Monday, November 23, 2020

Posted this to facebook...

 I was in a graduate course on the Theory of the Lyric at Stanford in the early 1980s. As each student gave the required presentation, the professor would simply take over and explain the reading himself at a certain point, usually about 5 minutes in, and not allow any student to finish. I decided this would not happen to me, so I prepared my presentation on Kenneth Burke's reading of Cleanth Brooks' reading of a Keats' Ode, in The Grammar of Motives, as a coherent talk, rather than doing whatever the other hapless students before me had done. I had read a lot of Burke before taking the course and so I had chosen to sign up for a reading that would play to my strengths.

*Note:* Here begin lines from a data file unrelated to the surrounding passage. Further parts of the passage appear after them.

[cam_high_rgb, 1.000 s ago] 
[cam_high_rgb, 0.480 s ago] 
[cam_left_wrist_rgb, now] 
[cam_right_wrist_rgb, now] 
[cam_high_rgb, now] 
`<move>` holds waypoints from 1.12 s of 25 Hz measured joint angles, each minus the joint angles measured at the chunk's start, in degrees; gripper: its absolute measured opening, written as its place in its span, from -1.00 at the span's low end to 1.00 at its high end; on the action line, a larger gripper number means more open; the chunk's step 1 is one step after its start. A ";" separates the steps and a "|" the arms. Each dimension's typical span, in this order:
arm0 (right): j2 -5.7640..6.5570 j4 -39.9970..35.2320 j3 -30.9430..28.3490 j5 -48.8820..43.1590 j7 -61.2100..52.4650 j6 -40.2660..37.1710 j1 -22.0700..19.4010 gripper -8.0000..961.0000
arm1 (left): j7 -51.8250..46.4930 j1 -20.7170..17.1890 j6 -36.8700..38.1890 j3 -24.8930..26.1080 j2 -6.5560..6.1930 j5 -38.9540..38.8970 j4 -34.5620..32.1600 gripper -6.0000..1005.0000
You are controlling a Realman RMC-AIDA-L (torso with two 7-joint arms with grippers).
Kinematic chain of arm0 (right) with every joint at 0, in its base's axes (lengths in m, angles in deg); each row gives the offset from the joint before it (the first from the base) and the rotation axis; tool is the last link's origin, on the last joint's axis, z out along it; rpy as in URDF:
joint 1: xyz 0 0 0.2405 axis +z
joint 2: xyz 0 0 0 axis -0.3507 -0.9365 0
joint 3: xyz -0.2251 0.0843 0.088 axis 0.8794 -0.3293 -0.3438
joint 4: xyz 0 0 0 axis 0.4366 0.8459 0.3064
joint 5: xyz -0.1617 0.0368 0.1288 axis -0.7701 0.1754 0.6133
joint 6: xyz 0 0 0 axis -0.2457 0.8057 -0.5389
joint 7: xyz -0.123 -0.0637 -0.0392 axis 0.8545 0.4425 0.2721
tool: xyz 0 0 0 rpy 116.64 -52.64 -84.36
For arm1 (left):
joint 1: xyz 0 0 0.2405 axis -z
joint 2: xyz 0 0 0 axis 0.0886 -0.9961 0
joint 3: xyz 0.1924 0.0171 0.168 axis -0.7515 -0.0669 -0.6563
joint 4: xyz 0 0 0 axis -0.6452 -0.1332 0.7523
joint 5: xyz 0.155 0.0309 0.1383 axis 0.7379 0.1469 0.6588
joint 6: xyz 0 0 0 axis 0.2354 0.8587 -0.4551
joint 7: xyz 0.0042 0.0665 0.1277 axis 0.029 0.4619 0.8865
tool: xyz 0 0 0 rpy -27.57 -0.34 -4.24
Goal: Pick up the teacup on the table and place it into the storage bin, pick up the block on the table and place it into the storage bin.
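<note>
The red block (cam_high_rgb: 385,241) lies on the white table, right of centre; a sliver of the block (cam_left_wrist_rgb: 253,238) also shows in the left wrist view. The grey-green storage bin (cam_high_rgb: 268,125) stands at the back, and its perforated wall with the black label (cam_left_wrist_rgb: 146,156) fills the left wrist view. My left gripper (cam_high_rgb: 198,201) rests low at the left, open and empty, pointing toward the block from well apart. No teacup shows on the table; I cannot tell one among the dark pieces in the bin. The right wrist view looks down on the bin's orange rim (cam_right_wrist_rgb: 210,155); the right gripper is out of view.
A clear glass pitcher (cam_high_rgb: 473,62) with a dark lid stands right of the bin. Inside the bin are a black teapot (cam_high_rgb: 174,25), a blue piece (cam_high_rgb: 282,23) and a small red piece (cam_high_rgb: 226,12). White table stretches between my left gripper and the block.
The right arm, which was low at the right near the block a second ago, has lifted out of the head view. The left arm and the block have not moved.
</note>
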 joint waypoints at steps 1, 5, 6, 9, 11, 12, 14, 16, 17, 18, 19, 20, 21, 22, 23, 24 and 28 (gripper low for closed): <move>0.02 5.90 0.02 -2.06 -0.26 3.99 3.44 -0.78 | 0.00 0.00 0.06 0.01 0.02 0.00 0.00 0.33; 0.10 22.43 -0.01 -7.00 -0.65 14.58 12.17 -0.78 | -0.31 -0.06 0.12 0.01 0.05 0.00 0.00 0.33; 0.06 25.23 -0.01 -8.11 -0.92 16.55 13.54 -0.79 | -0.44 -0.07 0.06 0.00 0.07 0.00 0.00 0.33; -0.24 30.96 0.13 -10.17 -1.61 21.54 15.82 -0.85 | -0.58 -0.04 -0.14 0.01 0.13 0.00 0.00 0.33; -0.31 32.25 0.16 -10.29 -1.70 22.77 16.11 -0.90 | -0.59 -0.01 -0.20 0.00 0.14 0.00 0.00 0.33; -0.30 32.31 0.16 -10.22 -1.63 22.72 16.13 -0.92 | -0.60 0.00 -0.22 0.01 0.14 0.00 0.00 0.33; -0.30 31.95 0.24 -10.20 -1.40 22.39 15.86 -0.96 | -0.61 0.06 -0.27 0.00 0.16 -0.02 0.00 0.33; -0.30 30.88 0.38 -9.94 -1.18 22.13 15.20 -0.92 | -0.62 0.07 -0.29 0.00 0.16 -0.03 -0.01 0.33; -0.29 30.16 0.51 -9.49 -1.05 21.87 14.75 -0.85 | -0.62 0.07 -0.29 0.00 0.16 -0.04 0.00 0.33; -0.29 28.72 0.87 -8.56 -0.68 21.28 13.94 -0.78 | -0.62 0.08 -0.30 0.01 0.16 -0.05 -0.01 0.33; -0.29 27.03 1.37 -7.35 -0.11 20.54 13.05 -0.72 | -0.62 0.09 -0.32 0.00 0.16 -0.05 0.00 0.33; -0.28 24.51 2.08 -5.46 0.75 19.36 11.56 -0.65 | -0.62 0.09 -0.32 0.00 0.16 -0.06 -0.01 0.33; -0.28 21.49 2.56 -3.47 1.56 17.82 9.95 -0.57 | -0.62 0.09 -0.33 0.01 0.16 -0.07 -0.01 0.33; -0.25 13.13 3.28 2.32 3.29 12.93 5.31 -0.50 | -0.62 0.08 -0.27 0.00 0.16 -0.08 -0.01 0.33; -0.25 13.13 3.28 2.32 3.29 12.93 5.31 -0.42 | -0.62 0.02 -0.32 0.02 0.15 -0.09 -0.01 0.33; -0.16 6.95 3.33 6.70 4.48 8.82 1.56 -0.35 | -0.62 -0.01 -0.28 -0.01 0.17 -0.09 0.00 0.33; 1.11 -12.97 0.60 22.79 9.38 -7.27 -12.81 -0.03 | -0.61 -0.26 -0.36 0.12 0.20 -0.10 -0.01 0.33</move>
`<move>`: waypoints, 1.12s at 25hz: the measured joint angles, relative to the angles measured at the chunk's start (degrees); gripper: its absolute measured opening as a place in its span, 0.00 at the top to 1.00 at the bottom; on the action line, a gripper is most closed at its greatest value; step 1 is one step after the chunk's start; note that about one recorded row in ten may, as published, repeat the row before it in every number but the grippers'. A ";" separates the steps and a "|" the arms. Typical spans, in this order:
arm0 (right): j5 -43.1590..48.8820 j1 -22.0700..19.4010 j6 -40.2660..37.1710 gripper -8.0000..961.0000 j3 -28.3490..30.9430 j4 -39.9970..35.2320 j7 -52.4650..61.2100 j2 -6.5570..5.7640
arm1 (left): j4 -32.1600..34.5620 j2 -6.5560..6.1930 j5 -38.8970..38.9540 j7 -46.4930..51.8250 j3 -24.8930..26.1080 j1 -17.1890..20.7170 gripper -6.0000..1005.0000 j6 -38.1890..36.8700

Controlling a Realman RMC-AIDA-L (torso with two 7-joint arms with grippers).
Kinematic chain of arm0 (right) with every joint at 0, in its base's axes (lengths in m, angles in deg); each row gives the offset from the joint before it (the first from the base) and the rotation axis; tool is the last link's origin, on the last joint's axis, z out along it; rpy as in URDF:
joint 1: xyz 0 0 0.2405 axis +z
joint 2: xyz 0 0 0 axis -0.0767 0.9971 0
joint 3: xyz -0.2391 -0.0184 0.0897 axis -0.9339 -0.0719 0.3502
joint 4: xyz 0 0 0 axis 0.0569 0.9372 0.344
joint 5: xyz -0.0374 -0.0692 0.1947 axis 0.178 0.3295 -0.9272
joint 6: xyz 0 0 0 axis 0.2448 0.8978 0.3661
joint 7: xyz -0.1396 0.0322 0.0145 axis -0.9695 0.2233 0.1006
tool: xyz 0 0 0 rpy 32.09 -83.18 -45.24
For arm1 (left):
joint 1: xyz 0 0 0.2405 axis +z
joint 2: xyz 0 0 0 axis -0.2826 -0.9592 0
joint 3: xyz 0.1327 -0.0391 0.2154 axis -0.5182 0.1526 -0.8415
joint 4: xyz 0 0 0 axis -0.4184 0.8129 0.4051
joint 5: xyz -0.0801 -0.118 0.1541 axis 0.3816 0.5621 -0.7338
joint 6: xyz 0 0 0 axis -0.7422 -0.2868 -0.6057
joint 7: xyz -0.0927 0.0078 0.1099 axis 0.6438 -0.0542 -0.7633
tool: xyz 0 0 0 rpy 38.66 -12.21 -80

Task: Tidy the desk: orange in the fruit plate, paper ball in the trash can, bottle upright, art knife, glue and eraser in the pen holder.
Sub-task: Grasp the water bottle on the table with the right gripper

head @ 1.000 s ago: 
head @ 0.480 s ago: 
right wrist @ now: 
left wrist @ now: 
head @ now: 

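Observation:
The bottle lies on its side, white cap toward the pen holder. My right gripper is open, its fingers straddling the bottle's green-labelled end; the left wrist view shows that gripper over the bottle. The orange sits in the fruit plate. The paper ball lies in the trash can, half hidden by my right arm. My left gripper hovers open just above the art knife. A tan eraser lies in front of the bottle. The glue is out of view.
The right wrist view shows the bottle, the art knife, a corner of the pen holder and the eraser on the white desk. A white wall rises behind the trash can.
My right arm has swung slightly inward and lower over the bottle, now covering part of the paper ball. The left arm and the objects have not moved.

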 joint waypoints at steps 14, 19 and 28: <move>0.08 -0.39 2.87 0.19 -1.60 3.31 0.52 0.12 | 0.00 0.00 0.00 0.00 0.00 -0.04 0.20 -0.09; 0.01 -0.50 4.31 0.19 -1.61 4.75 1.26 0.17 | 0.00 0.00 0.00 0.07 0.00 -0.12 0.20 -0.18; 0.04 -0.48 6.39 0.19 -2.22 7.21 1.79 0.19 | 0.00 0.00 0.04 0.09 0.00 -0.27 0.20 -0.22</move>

The professor, whom I won't name here, allowed me to finish, and I turned my awkwardness in differentiating between the similarly sounding names Burke and Brooks (I've never pronounced the r very well) to my own comic advantage. I'm not sure why this memory came back to me today as I was reading something else by Kenneth Burke. Grad school was filled with brilliant students, and I certainly felt out of my theoretical depth many times, often experiencing Stanford as what we would now call a "hostile environment," but the advantage I held was knowing who I was and what I had to say, and figuring out how to get where I want to go.

2 comments:

Leslie B. said...

I only recently -- as in, a couple of years ago -- discovered the Grammar of Motives. I checked it out of the library. I still have it. I've got to read it, it's the kind of thing I went to graduate school to read although it was out of fashion then.

Thomas said...

This post reminded me to add an epigraph to a recent post of mine. Thanks.